Из других поездок в Москву, которые до середины января были довольно частыми, но по мере продвижения фронта на запад становились все более редкими и после взятия Волоколамска совсем прекратились, мне запомнилась еще одна — с шофером Ежовым. В этот день я впервые увидел город, побывавший в руках немцев. Это был город Воскресенск, из которого когда-то так стремились чеховские три сестры попасть в Москву (им для этого нужно было проехать не менее 60-ти верст по железной дороге!). Большевики переименовали его в Истру, немцы превратили в «лес из кирпичей», как они хвастливо сообщали о судьбе оставленных ими русских городов. Они напрасно этим гордились — именно такая последовательно тотальная война на истребление, рекомендованная, кажется, Людендорфом[6], решительно увеличила наши шансы на победу. Можно было не верить нашей пропаганде, но тому, что́ видели мы сами, не верить было нельзя. В русских сказках есть такой мотив: Ветер, олицетворяющий злую силу, просит у Ивана-царевича разрешения «погулять» в его царстве три, два дня или хотя бы один день. Иван-царевич отказывает ему, и кто-то, умудренный житейским опытом, подтверждает правильность решения царевича, говоря, что, если бы Ветер «погулял» хоть один час, камня на камне не осталось бы во всем царстве. Превращенный в развалины Воскресенск материализовал этот бывший пустым для меня в детстве образ. На месте города торчали только несколько тысяч печных труб.

На обратном пути мы где-то не там повернули и вдруг оказались на не очень широкой, тихой дороге, обсаженной старыми липами, вдоль которой шла красивая ограда из белого камня и чугунной решетки, за оградой был парк и виднелась старинная усадьба, похожая на дворец.
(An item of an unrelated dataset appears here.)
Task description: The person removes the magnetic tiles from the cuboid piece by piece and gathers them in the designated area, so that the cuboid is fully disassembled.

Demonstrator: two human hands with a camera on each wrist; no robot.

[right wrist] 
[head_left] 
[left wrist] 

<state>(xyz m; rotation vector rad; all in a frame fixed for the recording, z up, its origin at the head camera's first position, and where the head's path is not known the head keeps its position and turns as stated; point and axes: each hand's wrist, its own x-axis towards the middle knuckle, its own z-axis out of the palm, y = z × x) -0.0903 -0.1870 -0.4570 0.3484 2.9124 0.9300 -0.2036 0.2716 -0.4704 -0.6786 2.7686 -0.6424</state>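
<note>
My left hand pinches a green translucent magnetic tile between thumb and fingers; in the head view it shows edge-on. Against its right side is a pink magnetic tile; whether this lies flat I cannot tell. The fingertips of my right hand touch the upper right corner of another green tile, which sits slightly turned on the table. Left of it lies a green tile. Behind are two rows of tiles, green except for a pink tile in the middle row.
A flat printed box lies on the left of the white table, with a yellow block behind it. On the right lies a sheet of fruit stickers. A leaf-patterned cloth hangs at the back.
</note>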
Мы как-то выбрались снова на шоссе, но долго помнил я потом эту липовую аллею, ограду, парк и дом начала прошлого столетья, явившиеся мне, «как мимолетное виденье» и сгинувшие бесследно, — так как сколько раз я потом ни проезжал по Волоколамскому шоссе, я никак не мог отыскать этого поворота, чтобы еще раз взглянуть на это место. Место оказалось заколдованным, хотя я его отлично помнил, и только в 1949 г. я снова нашел его. Это было Архангельское, имение и дворец князя Н. Б. Юсупова, описанные в послании Пушкина «К вельможе».

  1. А. С. Пушкин, «Евгений Онегин», гл. 7, XXXIV

  2. А. Т. Твардовский, «Василий Теркин», «Кто стрелял?»

  3. Еще одно прочное воспоминание от рейса с Даняевым — странный, неповторимый запах, возникающий в кабине машины, когда закуриваешь махорку. Может быть, это смешение запахов бензина и тлеющего табака? — Но почему-то запах этот возникал не всякий раз, как я или шофер закуривали, а только изредка. Теперь этот специфический запах — тоже только в машине и тоже только при курении — возникает очень редко — раз в два-три года. Но когда я его ощущаю, я неизменно вспоминаю непроглядную темень, обледенелую дорогу и отчаянный визг тормозов… (прим автора)

  4. Мордух Хаимович (Марк Ефимович) Борц (1897–?), родился в Варшаве, закончил Минский мединститут, майор медицинской службы, армейский эпидемиолог. (источник cyclowiki.org)

  5. Я поставил здесь в кавычки слово «любовь» не для того, чтобы выразить свое неодобрение или плохое отношение к фронтовой любви, которая, как и нефронтовая любовь, бывала всякой и разной — духовной и чувственной, долгой и очень короткой, самоотверженной и эгоистичной. Просто доктор Борц, как и многие другие, говоря о своих отношениях с женщинами, этого слова вообще не употреблял, хотя из этого вовсе не следует, что его отношения с женщинами были хуже или гаже, чем у других. Просто он не любил «красивых слов» и замещал их словами циническими, что встречается часто и за чем может стоять решительно все то же, что стоит и за «красивыми словами» (прим. автора)

  6. Э. Людендорф (1865–1937), немецкий генерал, автор книги «Тотальная война» (1935 г.).